Built on FYR’s neuro-oncology track record
FYR brings deep expertise in identifying EV-based biomarkers in neuro-oncology. By integrating its EVO Platform into the RESTORE trial, FYR aims to generate multiomic insights that inform patient management and de-risk NuvOx’s program and future trial design.

"Our goal is to help drug development companies de-risk their programs and increase the likelihood of clinical trial success, clarifying who benefits, when, and why," said Katie Havranek, Ph.D., Director of Research & Development at FYR. "Building on FYR’s neuro-oncology experience and prior insights in GBM, this collaboration explores EV biomarkers that may strengthen endpoints, refine patient selection, and guide the next phase of NuvOx’s clinical strategy."

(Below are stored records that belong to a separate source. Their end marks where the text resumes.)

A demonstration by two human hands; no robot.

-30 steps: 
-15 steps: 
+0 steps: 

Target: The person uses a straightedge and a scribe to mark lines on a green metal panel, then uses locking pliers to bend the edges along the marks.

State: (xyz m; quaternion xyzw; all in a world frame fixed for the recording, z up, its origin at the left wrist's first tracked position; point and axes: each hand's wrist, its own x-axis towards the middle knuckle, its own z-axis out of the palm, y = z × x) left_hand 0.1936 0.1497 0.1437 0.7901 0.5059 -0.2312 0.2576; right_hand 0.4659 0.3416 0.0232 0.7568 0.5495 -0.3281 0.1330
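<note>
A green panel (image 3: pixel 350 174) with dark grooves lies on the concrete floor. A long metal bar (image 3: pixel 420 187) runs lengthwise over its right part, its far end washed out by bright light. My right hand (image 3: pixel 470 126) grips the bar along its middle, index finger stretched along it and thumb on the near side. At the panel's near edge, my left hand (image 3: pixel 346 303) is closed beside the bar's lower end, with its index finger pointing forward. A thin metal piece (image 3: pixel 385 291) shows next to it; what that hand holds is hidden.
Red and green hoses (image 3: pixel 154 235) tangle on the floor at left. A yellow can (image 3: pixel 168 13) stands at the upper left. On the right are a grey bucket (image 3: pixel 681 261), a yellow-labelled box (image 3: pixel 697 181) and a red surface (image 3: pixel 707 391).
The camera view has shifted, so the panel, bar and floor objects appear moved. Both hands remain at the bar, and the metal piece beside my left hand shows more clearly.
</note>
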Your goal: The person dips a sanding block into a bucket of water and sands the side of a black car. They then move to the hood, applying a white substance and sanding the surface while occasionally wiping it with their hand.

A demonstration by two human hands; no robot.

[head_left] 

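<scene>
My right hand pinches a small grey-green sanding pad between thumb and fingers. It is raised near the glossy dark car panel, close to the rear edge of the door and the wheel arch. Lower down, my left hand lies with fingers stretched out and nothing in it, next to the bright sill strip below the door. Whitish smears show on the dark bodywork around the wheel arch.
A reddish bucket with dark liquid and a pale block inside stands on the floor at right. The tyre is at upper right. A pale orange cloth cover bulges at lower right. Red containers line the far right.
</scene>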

Why this matters for patients and clinical trials

Distinguishing pseudoprogression from true progression: Pseudoprogression after chemoradiation is common in GBM, and can resemble true progression (tumor growth) on MRI. Better differentiation can reduce unnecessary treatment changes and improve patient care.
Addressing tumor hypoxia: Hypoxia drives radioresistance in GBM. NanO₂ is being tested to counteract this biology, while EV-based multiomic readouts may reveal who benefits most and how responses evolve through therapy.
About the collaboration scope
FYR will perform EV-based proteomic and transcriptomic analyses from plasma collected at prespecified timepoints to discover and evaluate hypoxia-related biomarkers and progression-state classifiers. These insights are intended to support NuvOx’s therapeutic development and inform potential future trial design and strategy.

NIH Acknowledgment
Research reported in this press release is supported by the National Cancer Institute of the National Institutes of Health under Award Number 1R44CA298498-01A1. The content is solely the responsibility of the authors and does not necessarily represent the official views of the National Institutes of Health.